## Task brief:
Write out the lines below exactly, beginning at the one with "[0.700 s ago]" and stopping after the one with "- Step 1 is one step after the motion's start"; the pictures are not copied.

## Records for this task:
※

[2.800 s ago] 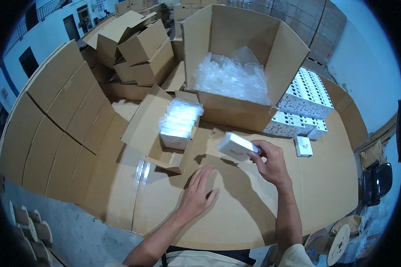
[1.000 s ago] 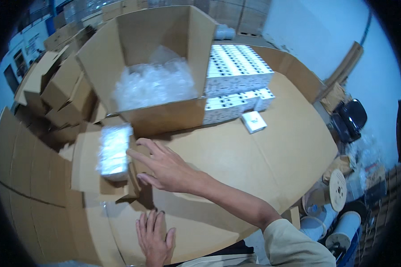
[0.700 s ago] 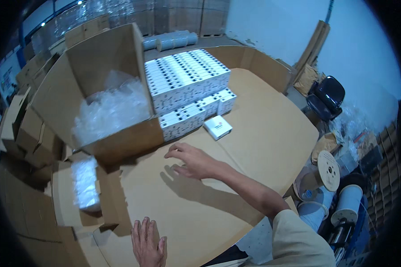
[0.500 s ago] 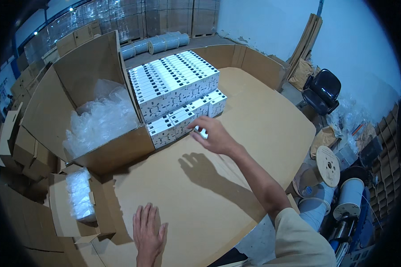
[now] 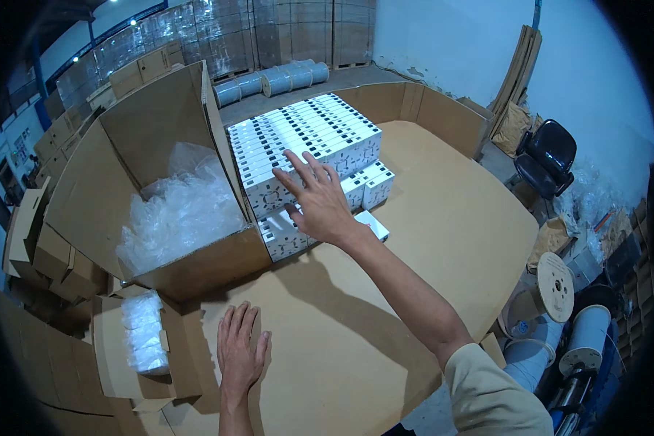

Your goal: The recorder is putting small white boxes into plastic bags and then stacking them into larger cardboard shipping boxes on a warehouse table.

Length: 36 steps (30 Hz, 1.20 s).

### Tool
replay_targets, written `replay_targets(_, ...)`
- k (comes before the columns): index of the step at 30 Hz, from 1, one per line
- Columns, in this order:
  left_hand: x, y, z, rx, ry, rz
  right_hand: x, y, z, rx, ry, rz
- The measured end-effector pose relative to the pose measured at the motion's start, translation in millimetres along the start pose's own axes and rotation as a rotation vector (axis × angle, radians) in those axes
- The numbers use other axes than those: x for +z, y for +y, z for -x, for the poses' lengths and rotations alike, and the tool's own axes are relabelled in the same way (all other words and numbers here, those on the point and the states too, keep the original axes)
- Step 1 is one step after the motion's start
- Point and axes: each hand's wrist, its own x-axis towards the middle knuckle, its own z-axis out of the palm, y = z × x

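My right hand (image 5: 318, 202) is raised with its fingers spread, in front of a stack of small white boxes (image 5: 356, 149) with dark marks. Nothing shows in its grip, and I cannot tell whether the fingertips touch the upper boxes. The stack stands in tiers, with a lower row (image 5: 378, 187) jutting out at the front. Just beyond my right wrist, a separate white box (image 5: 371, 226) is partly hidden by the forearm. My left hand (image 5: 241, 349) lies flat on the brown cardboard-covered table (image 5: 443, 218), fingers stretched out.
Left of the stack, a large open carton (image 5: 203, 258) holds crumpled clear plastic bags (image 5: 185, 200). Near my left hand, a smaller open carton (image 5: 185, 356) contains plastic-wrapped packs (image 5: 144, 330). A cardboard rim (image 5: 443, 120) borders the table's far side. Spools (image 5: 554, 287) and a black chair (image 5: 548, 156) stand right.
My right hand has gone from curled fingers near the lower row to spread fingers higher against the stack. My left hand stays flat. The whole view has shifted slightly.
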Motion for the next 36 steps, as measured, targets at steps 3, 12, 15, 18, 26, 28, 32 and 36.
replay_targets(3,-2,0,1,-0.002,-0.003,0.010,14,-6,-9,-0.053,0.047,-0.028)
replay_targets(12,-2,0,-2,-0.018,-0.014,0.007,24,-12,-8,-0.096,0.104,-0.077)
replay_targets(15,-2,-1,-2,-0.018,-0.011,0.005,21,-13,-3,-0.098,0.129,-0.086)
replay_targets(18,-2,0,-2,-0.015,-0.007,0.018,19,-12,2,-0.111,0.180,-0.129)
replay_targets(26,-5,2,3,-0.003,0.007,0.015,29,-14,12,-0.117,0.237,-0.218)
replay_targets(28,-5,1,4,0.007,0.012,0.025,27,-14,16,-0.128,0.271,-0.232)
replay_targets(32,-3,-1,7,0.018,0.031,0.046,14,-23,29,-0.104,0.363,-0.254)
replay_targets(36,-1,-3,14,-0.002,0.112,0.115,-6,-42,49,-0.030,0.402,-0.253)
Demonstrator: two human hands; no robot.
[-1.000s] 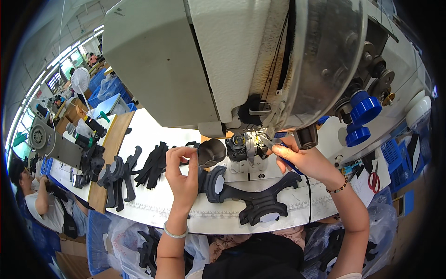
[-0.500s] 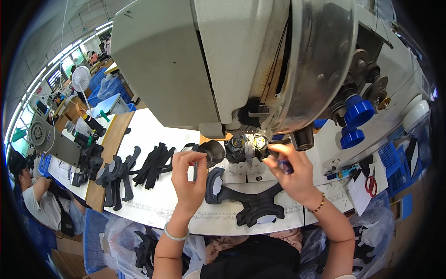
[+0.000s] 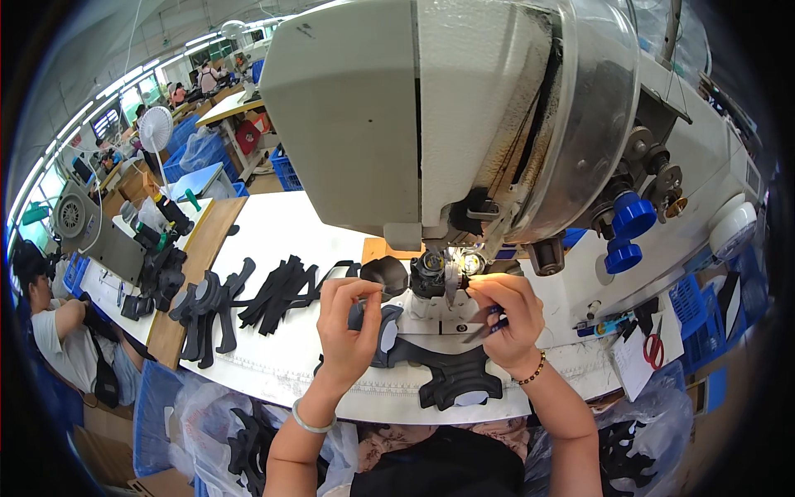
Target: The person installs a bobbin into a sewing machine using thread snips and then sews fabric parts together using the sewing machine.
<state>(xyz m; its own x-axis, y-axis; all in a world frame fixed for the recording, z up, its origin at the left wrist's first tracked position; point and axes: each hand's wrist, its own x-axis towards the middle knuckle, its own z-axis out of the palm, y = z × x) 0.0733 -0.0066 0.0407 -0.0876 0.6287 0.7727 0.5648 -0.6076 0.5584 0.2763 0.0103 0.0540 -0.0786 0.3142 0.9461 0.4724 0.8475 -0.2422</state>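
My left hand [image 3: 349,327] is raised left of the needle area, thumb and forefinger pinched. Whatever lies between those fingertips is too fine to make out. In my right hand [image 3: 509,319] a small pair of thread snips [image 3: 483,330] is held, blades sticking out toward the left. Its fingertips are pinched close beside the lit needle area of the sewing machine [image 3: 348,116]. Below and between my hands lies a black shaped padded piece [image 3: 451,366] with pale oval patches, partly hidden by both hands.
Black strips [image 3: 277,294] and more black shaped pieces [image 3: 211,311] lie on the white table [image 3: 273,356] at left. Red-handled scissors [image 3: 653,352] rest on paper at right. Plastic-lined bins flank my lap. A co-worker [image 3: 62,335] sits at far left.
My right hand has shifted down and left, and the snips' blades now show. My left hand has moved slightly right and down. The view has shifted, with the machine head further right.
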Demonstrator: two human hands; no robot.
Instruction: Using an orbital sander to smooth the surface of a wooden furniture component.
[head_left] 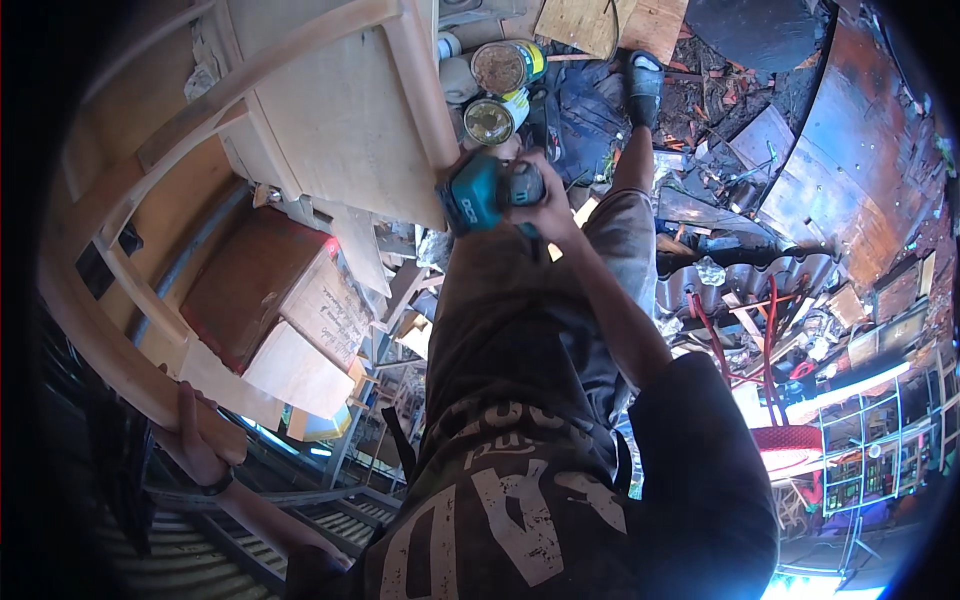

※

## The completed task:
[0.700 s ago] 
[0.500 s ago] 
[now] 

Your goal: The recorder is putting small white boxes into plastic bags and then stacking them into larger cardboard shipping boxes on a warehouse table.

Length: 36 steps (30 Hz, 1.20 s).

### Tool
replay_targets, written `replay_targets(_, ...)`
- k (comes before the columns): index of the step at 30 Hz, from 1, one per line
- Columns, in this order:
  left_hand: x, y, z, rx, ry, rz
  right_hand: x, y, z, rx, ry, rz
- The measured end-effector pose relative to the pose measured at the motion's start, translation in millimetres along the start pose's own axes and rotation as a rotation vector (axis × angle, radians) in those axes
- The numbers use other axes than those: x for +z, y for +y, z for -x, for the poses' lengths and rotations alike, and the tool's own axes are relabelled in the same way (all other words and numbers here, those on the point and the states too, keep the original axes)
- Step 1 is one step after the motion's start

There is nothing further to add to the answer.